The high energy tariffs paid in Costa Rica compared to other countries in the region and the effects of the monopoly that exists in electricity generation are threats to the local economy and future investments.

Tuesday, November 12, 2019

The alarms about production costs in the country went off weeks ago, after Vicesa, a company dedicated to the manufacture of glass products, announced in mid-October the dismissal of 254 employees working at the Cartago plant. The company reported that it made the decision because of the fall in sales and the slowdown of the local economy.

The most compelling reason for Vicesa, a company that also has industrial operations in Guatemala, was that in Costa Rica it pays 47% more for electricity, compared to what it pays for electricity at its Guatemalan plant.

You may be interested in "Costa Rica: Electric Rate Reduction Announced"

Some businessmen believe that the monopoly of electricity generation, maintained by the Instituto Costarricense de Electricidad, is an obstacle to improving the prices currently paid.

Rolando Charpantier, manager of Vicesa, told Elobservadorcr.com that "... There comes a time when you can't stand up to state monopolies. According to my calculations, operating in the country meant paying 47% more expensive electricity.

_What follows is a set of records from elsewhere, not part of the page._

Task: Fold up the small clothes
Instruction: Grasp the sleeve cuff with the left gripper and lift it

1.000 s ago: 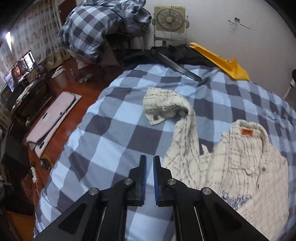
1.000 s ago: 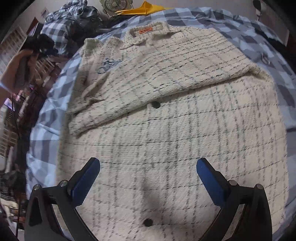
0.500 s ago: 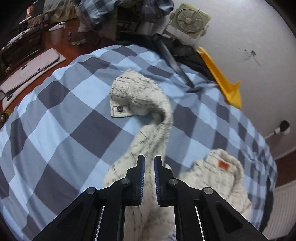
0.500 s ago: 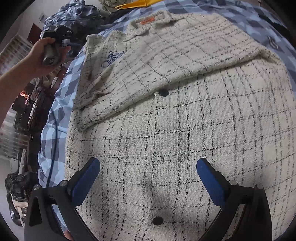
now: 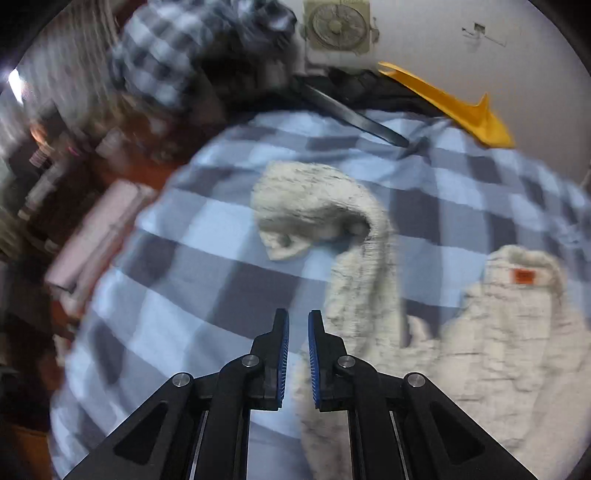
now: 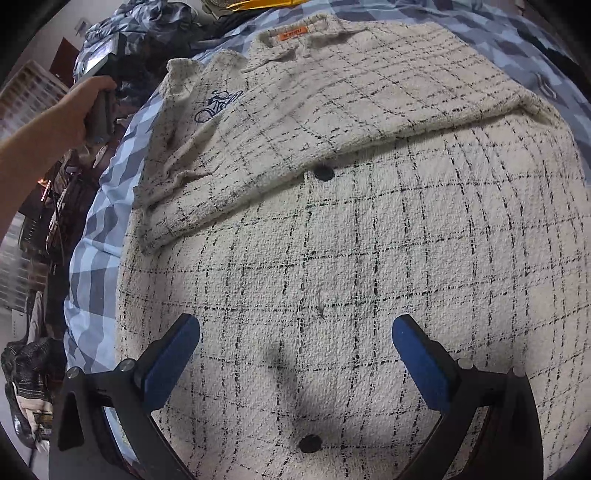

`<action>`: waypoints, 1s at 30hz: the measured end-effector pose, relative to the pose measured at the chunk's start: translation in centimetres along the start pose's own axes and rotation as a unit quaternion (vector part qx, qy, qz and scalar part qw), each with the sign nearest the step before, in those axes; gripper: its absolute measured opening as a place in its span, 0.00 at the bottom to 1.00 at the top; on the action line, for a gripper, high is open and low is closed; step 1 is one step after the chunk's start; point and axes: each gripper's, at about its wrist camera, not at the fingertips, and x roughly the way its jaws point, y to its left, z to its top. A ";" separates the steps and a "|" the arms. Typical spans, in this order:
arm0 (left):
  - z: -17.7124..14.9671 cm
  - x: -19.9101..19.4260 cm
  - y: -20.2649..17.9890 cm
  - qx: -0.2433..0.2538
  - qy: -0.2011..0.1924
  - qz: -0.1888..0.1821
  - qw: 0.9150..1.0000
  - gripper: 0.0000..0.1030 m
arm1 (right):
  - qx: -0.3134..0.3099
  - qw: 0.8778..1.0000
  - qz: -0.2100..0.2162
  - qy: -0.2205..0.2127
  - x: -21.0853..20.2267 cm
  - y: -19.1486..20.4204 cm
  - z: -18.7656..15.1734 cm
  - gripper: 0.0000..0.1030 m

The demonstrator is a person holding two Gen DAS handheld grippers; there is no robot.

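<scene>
A cream shirt (image 6: 369, 229) with black check lines lies flat on a blue checked bedcover (image 6: 92, 266). Its right sleeve is folded across the chest, and dark buttons run down the front. My right gripper (image 6: 295, 347) is open and empty just above the lower front of the shirt. In the left wrist view the shirt (image 5: 517, 332) shows its orange neck label, and its other sleeve (image 5: 332, 221) stretches out over the bedcover (image 5: 184, 295) with the cuff curled. My left gripper (image 5: 295, 332) is shut and empty, above the bedcover beside that sleeve.
A yellow object (image 5: 454, 103) and dark clothes (image 5: 369, 85) lie at the bed's far edge under a fan (image 5: 336, 26) on the wall. A checked quilt (image 5: 177, 55) is heaped at the back left. Wooden floor and furniture lie left of the bed.
The left gripper has swung back left and pulled away from the sleeve, still shut. The right gripper has stayed open and moved slightly nearer the shirt front.
</scene>
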 end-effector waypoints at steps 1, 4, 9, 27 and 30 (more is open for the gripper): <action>0.1 -0.3 0.2 -0.005 -0.006 0.012 1.000 0.08 | -0.001 1.000 0.001 0.002 0.0 0.0 0.0 0.99; 0.5 -1.0 0.9 -0.012 -0.014 0.009 1.000 0.08 | 0.003 1.000 0.005 0.004 0.1 0.0 0.0 0.99; 0.5 -1.5 1.2 0.012 -0.021 0.010 1.000 0.09 | 0.014 1.000 0.004 0.001 0.2 -0.2 0.2 0.99; -0.7 -1.4 -0.2 0.140 0.028 -0.011 0.990 0.09 | 0.009 1.000 0.009 -0.001 -0.4 0.2 0.1 0.99; -0.6 -1.2 0.0 0.120 0.050 -0.031 0.991 0.09 | 0.007 1.000 0.006 0.001 -0.3 0.4 0.1 0.99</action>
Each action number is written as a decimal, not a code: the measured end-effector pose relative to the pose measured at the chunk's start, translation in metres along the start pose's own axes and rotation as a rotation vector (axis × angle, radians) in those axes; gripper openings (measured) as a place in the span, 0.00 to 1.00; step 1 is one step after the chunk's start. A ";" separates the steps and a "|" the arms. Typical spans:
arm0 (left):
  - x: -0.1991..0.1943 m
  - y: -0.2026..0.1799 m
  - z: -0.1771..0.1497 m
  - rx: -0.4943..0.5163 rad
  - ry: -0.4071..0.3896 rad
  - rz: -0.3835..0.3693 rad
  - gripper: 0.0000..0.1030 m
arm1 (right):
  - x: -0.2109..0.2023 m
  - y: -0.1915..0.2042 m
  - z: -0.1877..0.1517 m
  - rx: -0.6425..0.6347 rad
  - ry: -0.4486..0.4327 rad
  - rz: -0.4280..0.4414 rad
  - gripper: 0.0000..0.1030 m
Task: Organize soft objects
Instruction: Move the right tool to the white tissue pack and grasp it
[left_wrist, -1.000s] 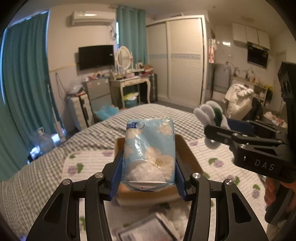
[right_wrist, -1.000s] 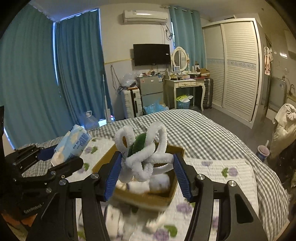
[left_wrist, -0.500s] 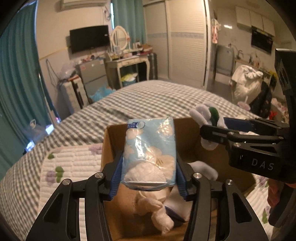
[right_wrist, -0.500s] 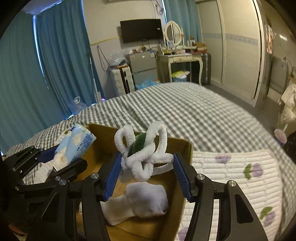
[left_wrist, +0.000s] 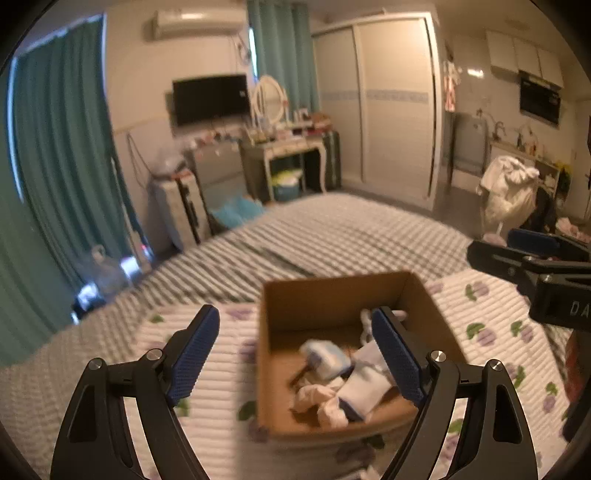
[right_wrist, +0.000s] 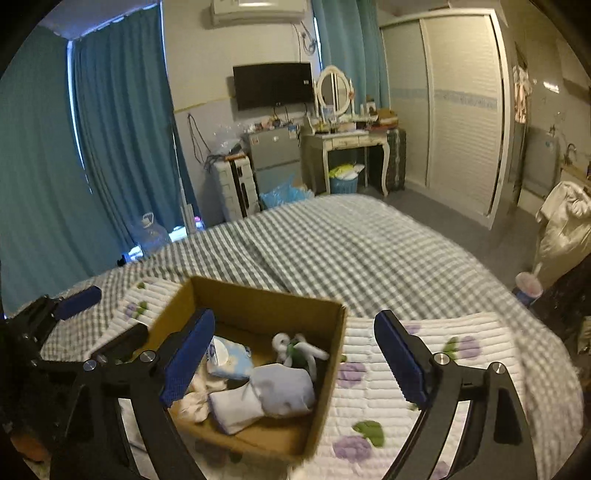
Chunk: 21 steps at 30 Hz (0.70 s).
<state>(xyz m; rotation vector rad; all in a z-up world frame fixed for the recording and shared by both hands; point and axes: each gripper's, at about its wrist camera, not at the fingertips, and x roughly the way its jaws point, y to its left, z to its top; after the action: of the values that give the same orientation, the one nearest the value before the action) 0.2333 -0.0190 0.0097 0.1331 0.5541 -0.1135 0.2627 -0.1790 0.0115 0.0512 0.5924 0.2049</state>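
— Both grippers are up over the bed (right_wrist: 354, 251) now. The left gripper (left_wrist: 295, 354) has its blue pads (left_wrist: 194, 350) spread wide, nothing between them.

— And the right one?

— Same story. The right gripper (right_wrist: 295, 358) has its jaws well apart and bare. From the left camera you only catch its side, off at the right edge.

— So where are the soft things?

— All down in the box (right_wrist: 258, 306), an open cardboard one sitting on the quilted flower mat (right_wrist: 424, 373) that lies on the checked bedspread. The tissue pack (right_wrist: 227, 358), light blue, lies toward the box's left side. Just beside it, toward the far right corner, is the fuzzy white loop toy (right_wrist: 295, 350) with its green middle.

— Anything else in there?

— A pale cloth bundle (right_wrist: 277, 395) at the near side, touching the toy's lower loops, and some white fabric (right_wrist: 195, 402) crumpled at the near left corner, half hidden behind the right gripper's left pad.

— Does the left camera agree?

— It's blurred, but yes: the box (left_wrist: 332, 291) sits between the left jaws, the tissue pack (left_wrist: 327, 360) near the middle, white cloth (left_wrist: 314, 397) heaped in front.

— And the room?

— Teal curtains (right_wrist: 122, 140), a wall television (right_wrist: 273, 85), a dressing table (right_wrist: 347, 140) with an oval mirror, and a white wardrobe (right_wrist: 461, 107).
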 end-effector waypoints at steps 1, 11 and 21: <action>-0.019 0.003 0.004 -0.003 -0.026 0.018 0.83 | -0.019 0.003 0.003 -0.006 -0.017 0.001 0.88; -0.150 0.030 -0.016 -0.051 -0.148 0.069 0.95 | -0.137 0.046 -0.032 -0.106 -0.042 0.028 1.00; -0.118 0.046 -0.119 -0.040 0.002 0.124 0.95 | -0.059 0.088 -0.140 -0.118 0.164 0.083 1.00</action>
<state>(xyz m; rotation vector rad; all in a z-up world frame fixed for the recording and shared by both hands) 0.0788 0.0534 -0.0233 0.1288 0.5480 0.0186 0.1208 -0.1065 -0.0626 -0.0560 0.7409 0.3269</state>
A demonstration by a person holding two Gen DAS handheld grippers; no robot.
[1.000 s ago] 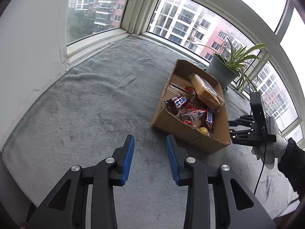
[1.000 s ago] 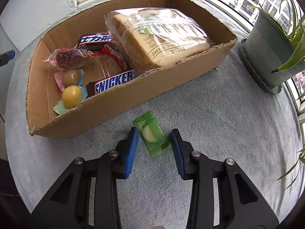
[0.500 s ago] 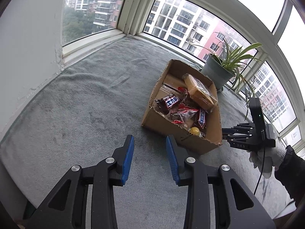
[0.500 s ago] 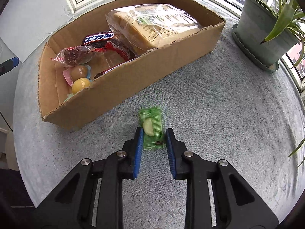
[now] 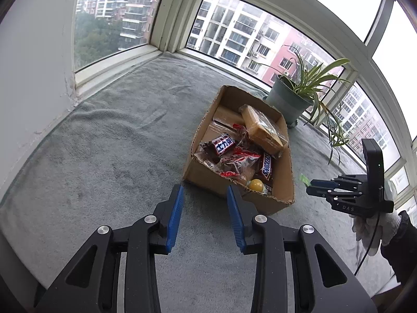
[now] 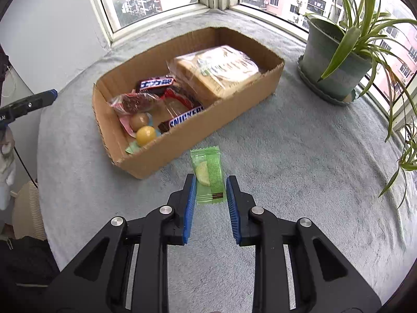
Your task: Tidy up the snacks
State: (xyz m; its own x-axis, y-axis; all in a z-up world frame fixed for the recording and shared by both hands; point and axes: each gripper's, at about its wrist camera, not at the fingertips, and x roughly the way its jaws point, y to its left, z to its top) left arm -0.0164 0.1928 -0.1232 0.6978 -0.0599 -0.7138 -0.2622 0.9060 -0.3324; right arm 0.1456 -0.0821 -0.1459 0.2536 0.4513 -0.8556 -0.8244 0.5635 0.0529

The situation is repeated in the case of the bunker, whose cost is 16% higher."

The article adds that "... The loss of competitiveness was ratified by the director of the Coalition of Initiatives for Development (Cinde), Jorge Sequeira, and the person in charge of the Special Economic Zone of Cartago, Silvia Hidalgo. Both agreed that the country offers bonuses such as the quality of human resources. But the cost of energy discourages the arrival of new companies and more investment from organizations already installed."